The latest notice follows a precautionary warning issued last week following two cases of E coli infection in Teeside which were linked to consumption of the cheese. Anyone who had bought the cheese, which is mainly sold in specialist cheese shops, was advised to dispose of it in the usual household waste. It is possible a third case of the infection may also be linked to the cheese.
Further investigations have now confirmed that the contamination of the cheese with E coli O157 is likely to have occurred at source and to have affected cheese from more than one production day. The bacteria in the Teeside cases and the cheese have proved identical. Tests are still going on to try and find out how the cheese became contaminated.

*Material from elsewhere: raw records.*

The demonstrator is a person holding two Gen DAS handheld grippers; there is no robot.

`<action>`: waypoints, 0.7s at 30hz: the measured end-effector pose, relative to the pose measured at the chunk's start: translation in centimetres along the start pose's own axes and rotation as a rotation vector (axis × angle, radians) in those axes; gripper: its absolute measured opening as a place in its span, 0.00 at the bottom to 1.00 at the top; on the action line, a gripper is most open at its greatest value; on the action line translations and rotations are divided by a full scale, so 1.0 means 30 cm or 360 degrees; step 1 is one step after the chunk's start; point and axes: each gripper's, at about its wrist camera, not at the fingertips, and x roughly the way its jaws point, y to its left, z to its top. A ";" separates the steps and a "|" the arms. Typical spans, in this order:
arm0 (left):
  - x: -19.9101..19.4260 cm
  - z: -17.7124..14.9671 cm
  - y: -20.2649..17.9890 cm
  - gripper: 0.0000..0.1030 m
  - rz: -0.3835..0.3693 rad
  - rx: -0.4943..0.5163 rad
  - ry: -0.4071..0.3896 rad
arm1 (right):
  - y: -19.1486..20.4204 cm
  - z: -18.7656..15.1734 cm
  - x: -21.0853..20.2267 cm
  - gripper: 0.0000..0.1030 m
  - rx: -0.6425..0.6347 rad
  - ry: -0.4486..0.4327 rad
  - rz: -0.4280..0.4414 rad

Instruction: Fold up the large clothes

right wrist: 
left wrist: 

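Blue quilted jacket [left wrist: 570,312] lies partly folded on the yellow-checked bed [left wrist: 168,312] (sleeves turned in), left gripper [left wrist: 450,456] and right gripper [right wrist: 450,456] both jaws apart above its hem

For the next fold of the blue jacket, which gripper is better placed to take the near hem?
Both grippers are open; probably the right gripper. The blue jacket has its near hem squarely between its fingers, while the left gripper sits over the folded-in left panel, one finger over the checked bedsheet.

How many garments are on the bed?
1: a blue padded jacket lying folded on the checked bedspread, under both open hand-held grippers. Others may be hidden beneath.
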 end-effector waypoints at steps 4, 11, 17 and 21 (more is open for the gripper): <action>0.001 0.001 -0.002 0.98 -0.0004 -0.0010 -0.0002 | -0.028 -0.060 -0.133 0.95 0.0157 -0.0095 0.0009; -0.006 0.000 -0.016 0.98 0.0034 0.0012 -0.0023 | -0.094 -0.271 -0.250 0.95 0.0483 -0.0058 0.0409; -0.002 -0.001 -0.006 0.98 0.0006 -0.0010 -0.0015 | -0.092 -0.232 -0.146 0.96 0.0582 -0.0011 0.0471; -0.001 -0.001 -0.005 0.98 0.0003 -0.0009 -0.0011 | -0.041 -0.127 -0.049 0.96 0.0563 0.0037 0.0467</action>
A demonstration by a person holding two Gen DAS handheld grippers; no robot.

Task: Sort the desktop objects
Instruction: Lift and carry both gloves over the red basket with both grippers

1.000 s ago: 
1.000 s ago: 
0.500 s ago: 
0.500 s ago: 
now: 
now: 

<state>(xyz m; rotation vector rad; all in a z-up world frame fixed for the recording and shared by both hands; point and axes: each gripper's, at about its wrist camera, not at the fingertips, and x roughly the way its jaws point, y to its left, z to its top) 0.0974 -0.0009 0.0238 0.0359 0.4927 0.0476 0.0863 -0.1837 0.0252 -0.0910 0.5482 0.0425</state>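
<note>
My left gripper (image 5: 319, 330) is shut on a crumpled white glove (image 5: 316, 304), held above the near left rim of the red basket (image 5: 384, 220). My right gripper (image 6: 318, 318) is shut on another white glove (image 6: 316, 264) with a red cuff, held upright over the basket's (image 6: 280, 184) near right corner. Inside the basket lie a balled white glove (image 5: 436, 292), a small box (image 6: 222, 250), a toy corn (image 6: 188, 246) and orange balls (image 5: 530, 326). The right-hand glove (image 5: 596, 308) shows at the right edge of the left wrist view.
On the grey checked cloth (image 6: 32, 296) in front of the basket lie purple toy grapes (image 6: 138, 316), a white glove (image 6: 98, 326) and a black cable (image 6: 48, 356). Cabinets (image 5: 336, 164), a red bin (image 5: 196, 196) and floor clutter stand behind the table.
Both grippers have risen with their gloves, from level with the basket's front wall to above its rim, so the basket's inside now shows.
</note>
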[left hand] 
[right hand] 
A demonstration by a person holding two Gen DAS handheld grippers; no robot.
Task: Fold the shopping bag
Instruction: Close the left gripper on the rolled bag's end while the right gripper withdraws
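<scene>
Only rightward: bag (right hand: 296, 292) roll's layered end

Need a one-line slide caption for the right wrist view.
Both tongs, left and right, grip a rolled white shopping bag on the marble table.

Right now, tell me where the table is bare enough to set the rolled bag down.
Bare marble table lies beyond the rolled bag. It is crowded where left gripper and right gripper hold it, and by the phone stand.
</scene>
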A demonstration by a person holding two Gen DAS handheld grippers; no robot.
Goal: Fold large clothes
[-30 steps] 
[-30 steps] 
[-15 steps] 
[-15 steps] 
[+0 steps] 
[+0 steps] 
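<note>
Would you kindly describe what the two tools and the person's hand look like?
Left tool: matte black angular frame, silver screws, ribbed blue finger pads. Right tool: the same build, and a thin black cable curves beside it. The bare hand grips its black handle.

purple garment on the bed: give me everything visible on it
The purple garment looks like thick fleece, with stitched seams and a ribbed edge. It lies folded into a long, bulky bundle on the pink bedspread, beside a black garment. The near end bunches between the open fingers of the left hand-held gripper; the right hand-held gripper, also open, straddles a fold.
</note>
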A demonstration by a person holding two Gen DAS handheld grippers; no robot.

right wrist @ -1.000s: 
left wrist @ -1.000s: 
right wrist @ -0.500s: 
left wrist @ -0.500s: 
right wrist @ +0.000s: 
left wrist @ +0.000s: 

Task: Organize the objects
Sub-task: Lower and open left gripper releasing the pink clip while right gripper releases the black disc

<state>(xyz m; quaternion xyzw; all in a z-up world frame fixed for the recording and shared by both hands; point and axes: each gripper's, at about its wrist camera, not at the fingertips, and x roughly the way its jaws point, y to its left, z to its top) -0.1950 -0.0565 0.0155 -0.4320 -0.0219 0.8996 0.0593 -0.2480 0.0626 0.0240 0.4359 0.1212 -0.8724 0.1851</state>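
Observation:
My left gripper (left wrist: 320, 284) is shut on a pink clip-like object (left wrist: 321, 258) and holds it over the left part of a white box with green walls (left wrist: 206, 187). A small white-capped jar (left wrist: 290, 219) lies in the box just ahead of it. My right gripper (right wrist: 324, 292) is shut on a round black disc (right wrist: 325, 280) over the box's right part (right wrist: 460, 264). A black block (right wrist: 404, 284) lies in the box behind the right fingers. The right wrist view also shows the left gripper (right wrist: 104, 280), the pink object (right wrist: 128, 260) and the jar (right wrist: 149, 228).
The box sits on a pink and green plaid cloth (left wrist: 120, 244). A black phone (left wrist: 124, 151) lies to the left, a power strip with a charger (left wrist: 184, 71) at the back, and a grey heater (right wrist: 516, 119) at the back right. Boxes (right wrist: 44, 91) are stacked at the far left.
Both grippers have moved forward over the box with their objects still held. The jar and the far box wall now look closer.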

Stocks of the cheese have been withheld from sale since the link was made between the cases and the cheese. However there is concern that people may still have some of the cheese in their fridges which is why it is necessary to reiterate the warning, first issued 21 March, that they should not eat the cheese but throw it away. Retailers and wholesalers who have supplies of the cheese have now been asked to destroy it.
Local public health officials are working closely with the cheese maker so that production can start again as soon as any problems in the production process have been identified and put right.
Two women who ate Cotherstone cheese became ill with E coli O157 infection. Both have since recovered, although one was in hospital for five days. The same strain of bacteria was found in another woman who was ill but who has since recovered. It is thought that she may also have eaten the cheese.
E coli O157 is the bacteria that caused the outbreak in Central Scotland two years ago. More recently it caused a large outbreak in Cumbria, associated with milk and thought to have been caused by a pasteurisation failure. Tests have shown that the molecular fingerprint of the Teeside strain is different from the one involved in the Cumbria outbreak.
E coli O157 is capable of causing very severe disease, including bloody diarrhoea (haemorrhagic colitis) and renal failure (HUS: haemolytic uraemic syndrome). Mortality in outbreaks is usually between four to seven per cent.